Ella se llevó una mano al pecho, completamente abochornada ante las increíbles y pervertidas sugerencias de Jorge.
—¿No podemos hacerlo como un matrimonio normal? —sugirió ella a punto de hiperventilar.
—En un matrimonio normal, como tú dices, no hay vergüenzas —explicó y a medida que lo pensaba adoptó un tono reflexivo—. Una mujer y un hombre pueden decidir cómo darse placer mutuamente sin hacer caso de opiniones ajenas. Pueden experimentar y no por ello salir corriendo a confesarse. —Sus palabras, teñidas de amargura, describían lo que él añoraba y que dudaba poder conseguir algún día—. Una esposa no «se deja hacer», sino que participa, propone y hasta sorprende a su marido.
Él se alejó de la cama y fue de nuevo hasta el cuarto de baño, donde agarró de malas maneras su cepillo de dientes. Eso de las juergas tenía demasiados efectos secundarios, incluyendo tener un aliento con sabor a cenicero.
Apoyado en el marco de la puerta observó a Rebeca; esta vez debía tener una motivación, oculta por supuesto, muy fuerte.
Entrecerró los ojos sin dejar de cepillarse los dientes enérgicamente… si las cuentas no le fallaban, su madre tenía algo que ver.
—Te propongo un trato.
—¿Cómo dices? —preguntó parpadeando; se esperaba otra sarta de vulgaridades.
—Como estoy seguro de que mi madre tiene algo que ver en esto… —Se metió un momento dentro del aseo para escupir y continuó—: Hacemos una cosa. Duermes aquí y mañana, a primera hora, bajas a desayunar y le das el parte a tu entrometida suegra. Poniendo, claro está, especial énfasis en lo buen marido que soy y en lo dócil que te has mostrado.
—Eso es mentir —apuntó ella—. Además me gustaría… tener un hijo.
Jorge arqueó una ceja. ¡Acabáramos! Ahí estaba el motivo oculto.
—Sabes perfectamente que ése es un tema del que no quiero hablar.
Ya puestos, no quería hablar de ninguno.
—No disimules —repuso ella tragándose esa amarga píldora—. Lo dices únicamente porque me culpas de que no te haya dado ninguno.
Jorge suspiró, joder, puede que Rebeca fuera una mojigata y una reprimida, pero, si no se había quedado embarazada en los primeros años de su matrimonio, cuando ocasionalmente se acostaba con ella, no tenía por qué culparla.
Además, vista su relación, quizá ahora podía alegrarse de no haber tenido hijos con ella; eso sólo le ataría con lazos más difíciles de romper con un matrimonio desastroso.

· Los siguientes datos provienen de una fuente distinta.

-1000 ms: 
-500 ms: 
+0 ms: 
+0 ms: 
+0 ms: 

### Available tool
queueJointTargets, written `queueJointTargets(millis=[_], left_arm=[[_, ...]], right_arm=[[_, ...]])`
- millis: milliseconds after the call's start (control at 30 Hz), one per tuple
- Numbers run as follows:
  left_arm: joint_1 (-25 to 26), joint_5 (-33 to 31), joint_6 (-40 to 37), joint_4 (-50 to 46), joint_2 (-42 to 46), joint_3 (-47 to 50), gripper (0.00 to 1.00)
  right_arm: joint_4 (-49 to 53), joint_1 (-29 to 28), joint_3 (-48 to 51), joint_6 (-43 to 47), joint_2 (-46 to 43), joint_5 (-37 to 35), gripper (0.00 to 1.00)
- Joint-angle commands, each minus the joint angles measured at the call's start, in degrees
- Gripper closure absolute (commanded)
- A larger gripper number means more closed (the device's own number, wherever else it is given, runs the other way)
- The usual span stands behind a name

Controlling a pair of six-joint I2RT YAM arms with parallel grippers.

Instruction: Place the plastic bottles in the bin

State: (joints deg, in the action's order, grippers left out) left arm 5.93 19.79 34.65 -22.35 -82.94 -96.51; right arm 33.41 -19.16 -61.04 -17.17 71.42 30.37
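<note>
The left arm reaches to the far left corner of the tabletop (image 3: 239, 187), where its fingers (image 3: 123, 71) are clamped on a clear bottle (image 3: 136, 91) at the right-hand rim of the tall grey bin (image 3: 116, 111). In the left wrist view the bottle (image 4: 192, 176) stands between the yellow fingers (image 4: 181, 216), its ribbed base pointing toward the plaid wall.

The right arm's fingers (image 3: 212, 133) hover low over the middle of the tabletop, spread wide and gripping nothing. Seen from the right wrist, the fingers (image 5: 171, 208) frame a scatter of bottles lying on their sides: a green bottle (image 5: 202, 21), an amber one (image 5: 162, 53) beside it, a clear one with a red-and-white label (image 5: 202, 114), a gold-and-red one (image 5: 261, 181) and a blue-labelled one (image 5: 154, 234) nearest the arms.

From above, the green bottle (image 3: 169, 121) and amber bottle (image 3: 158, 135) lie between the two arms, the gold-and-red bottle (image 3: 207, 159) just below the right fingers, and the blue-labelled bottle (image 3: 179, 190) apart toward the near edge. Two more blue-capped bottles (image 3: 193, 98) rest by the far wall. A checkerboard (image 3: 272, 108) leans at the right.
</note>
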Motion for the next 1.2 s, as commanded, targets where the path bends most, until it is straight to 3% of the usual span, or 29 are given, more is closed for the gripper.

Suspiró; ella no era mala mujer y tampoco se merecía volcar en ella todo su rencor. Rebeca también sufría, a su manera.
Tenía que hacer un esfuerzo por entenderla… Respiró hondo, dispuesto a no seguir soltando vulgaridades.
—No la has olvidado —susurró ella.
Él, inmediatamente, cerró los ojos, contó hasta diez e inspiró. Ése era un tema tabú. No lo hablaba con nadie.
—Rebeca, no sigas por ahí —advirtió en voz baja.
Por ahí sí que no pasaba.
—¡Es la verdad! —levantó la voz por primera vez—. Negarlo no nos hace ningún bien. ¡Tienes que pasar página! ¡Ella no va a volver!
—¡Cállate! —gritó furioso.
Caminó hasta ella y la agarró del brazo con la intención de echarla de una vez por todas de su dormitorio.
—¡No! —se resistió Rebeca, lloriqueando sin querer aceptar su derrota; no podía rendirse y volver a su alcoba sin haber logrado su cometido.
—A tomar por el culo. —Abrió la puerta y, tras empujarla, cerró bruscamente.
Se apoyó en la pared, con la espalda desnuda, y se llevó las manos a la cabeza.
Debería estar lo suficientemente borracho como para no sentir, pero hay dolores demasiado arraigados como para adormecerlos con alcohol.